Today we went to the Pompeii exhibit at the British Museum. Of course I had known about the famous events of A.D. 79, when Mount Vesuvius wiped out several cities, ejecting a spume of super-heated air that killed thousands of people in their homes within the span of a second.

But it’s different when you see it as something real and physical. The familiar elements of daily life are all there: lovely frescos on living room walls, surprisingly contemporary earrings and necklaces, cups and dishes, naughty erotic sculptures, tiny details that bridge the gap of almost two millennia. The delicately colored leaves in these ancient frescos, each so exquisitely rendered, could have been painted yesterday.

It struck me for the first time how little has changed in twenty centuries. Lives are still made of the same stuff — parents and children, people working on their gardens, young lovers, busy shopkeepers and rebellious teens. Those people could have been us.
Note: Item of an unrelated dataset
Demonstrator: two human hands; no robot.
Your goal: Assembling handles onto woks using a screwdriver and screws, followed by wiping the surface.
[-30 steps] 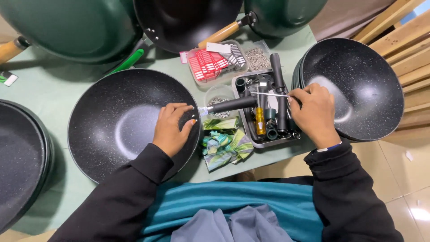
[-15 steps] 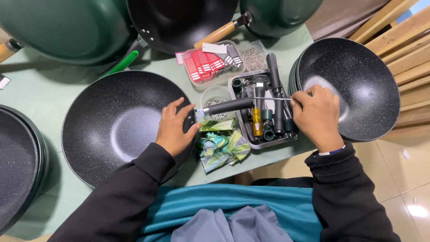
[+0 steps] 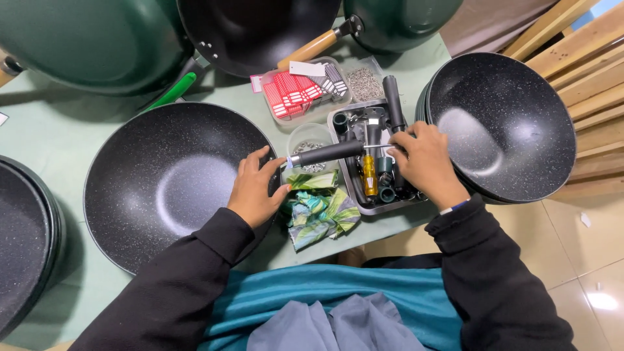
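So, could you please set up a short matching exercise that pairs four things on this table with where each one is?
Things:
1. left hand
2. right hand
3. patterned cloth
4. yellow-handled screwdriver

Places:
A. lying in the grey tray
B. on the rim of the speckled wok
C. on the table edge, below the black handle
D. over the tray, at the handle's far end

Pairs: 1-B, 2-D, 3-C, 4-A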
And I realized what a strange contradiction is humanity. An individual life is so fleeting, a single leaf traced upon a wall. Yet the human project itself, this repeating cycle of lifetimes, creates endless variations through the flow of passing time.

We are painting a vast fresco throughout history, not with our art but with our selves. Yes, in many ways our lives are similar. Yet each life, so unique, so precious, is a thing of exquisite and irreplaceable beauty.